Till you are dead or almost dead, pouring blood like a fuel pump or gasping for breath, you may not be ill enough to ‘deserve’ rest.

This, while more seen for me at OnG, is not limited to that department. In fact, I think it may be a Nigerian/ African thing. If you have not suffered for it, if you’ve not shed blood, if you’ve not had to suffer ridicule and be deprived of basic human rights, you probably don’t deserve it.

This is very different from burning the candle through the night, it is not the same as making sacrifices. It’s more like you’re the sacrificial lamb and the priest.

This is why most people do not even know when they have a right to ask for some things. Many people feel they would be tagged lazy and irresponsible if they ask to be allowed to sort some family problem or attend to a sick child. “You are a doctor. If you can’t handle your family affairs without it interfering with your job, then, maybe this work is not for you.”

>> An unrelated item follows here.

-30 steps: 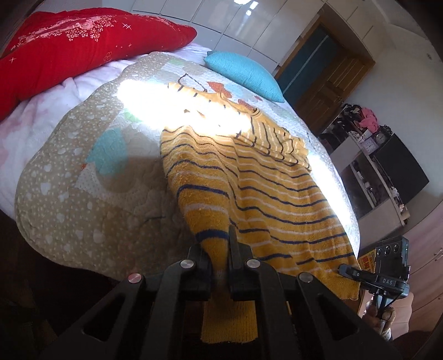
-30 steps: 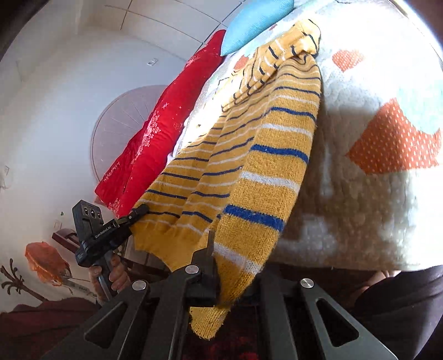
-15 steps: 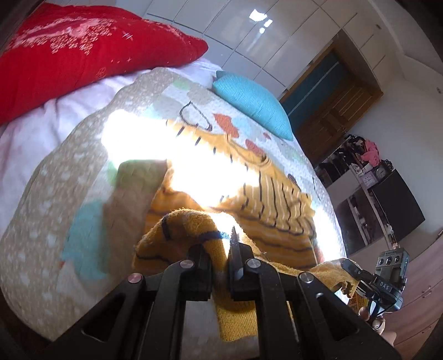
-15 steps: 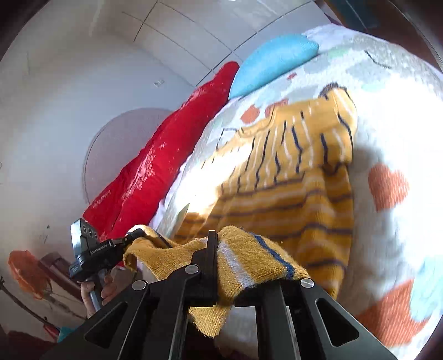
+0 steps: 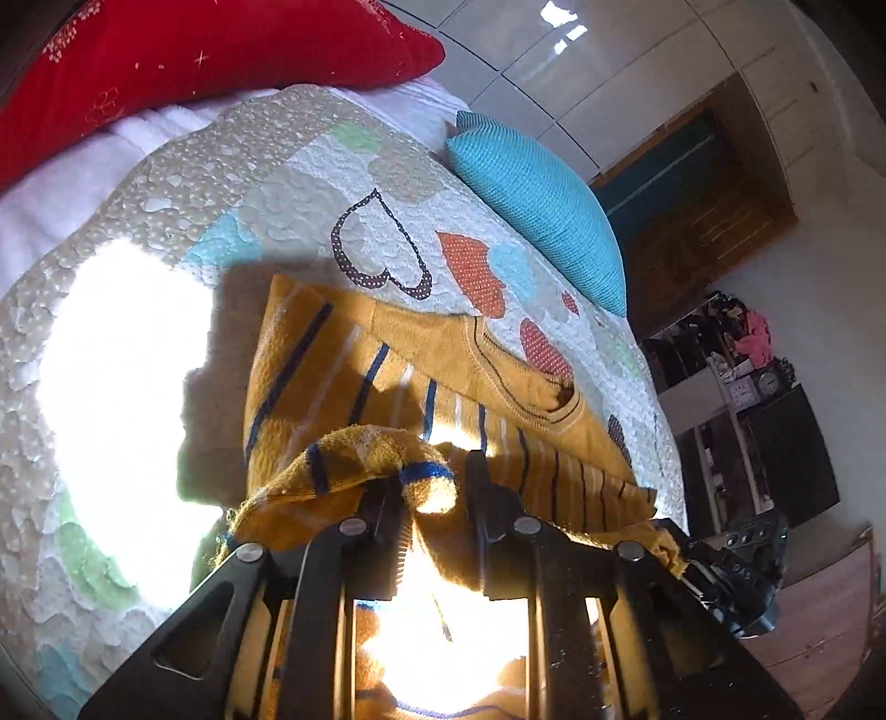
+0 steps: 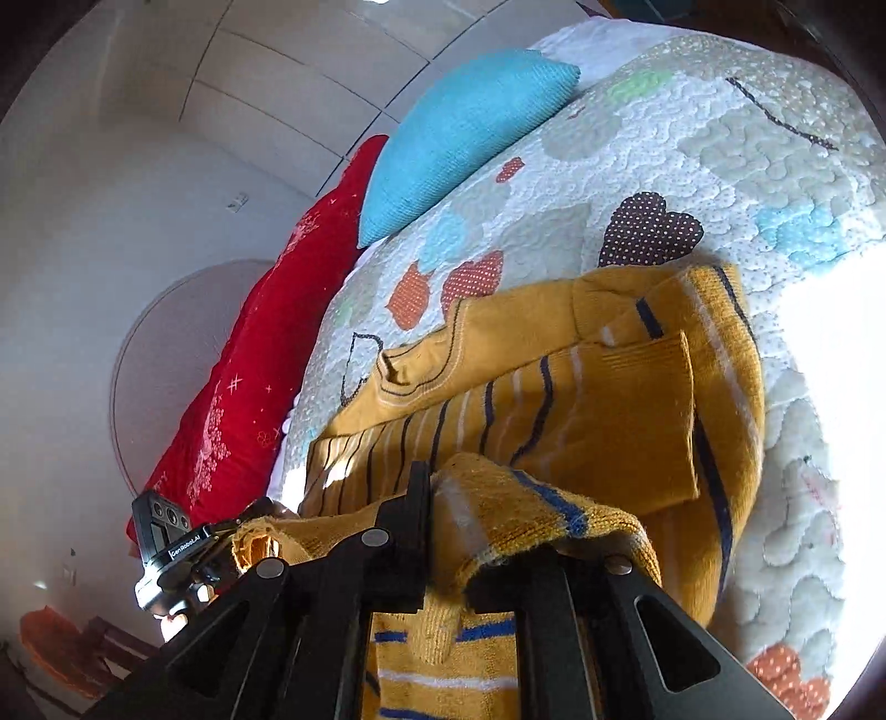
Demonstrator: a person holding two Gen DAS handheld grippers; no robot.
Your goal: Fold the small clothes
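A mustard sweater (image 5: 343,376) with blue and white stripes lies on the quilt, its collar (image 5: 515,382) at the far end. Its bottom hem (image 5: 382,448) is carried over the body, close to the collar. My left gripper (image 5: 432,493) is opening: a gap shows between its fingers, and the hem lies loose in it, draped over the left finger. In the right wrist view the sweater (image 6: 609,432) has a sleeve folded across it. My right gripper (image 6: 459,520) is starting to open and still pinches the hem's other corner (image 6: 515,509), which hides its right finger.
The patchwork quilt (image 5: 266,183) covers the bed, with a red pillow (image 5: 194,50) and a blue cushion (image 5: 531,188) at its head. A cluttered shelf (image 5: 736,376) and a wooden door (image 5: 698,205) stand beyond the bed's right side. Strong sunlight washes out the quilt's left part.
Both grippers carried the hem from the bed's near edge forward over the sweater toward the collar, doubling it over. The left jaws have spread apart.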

We put our lives on hold because the matter of our patients relate to life and death but when issues of life and death come up in our lives, nothing/no one is willing to be put on hold for us, not even our job, not even our colleagues or seniors. We are expected to put these things on hold too and let them resolve anyhow they want to, good or bad, completely or partially.

Really, the physical, mental/psychological health of doctors needs to be closely watched and improved on. We have become so used to neglecting our own health, safety and sanity to serve others that any doctor who attempts to do otherwise, is seen as unpatriotic to the Hippocratic Oath. Thank God for the modified version of it, but, aren’t we only seeing that clause on paper? Do we really have that at the back of our minds when we work?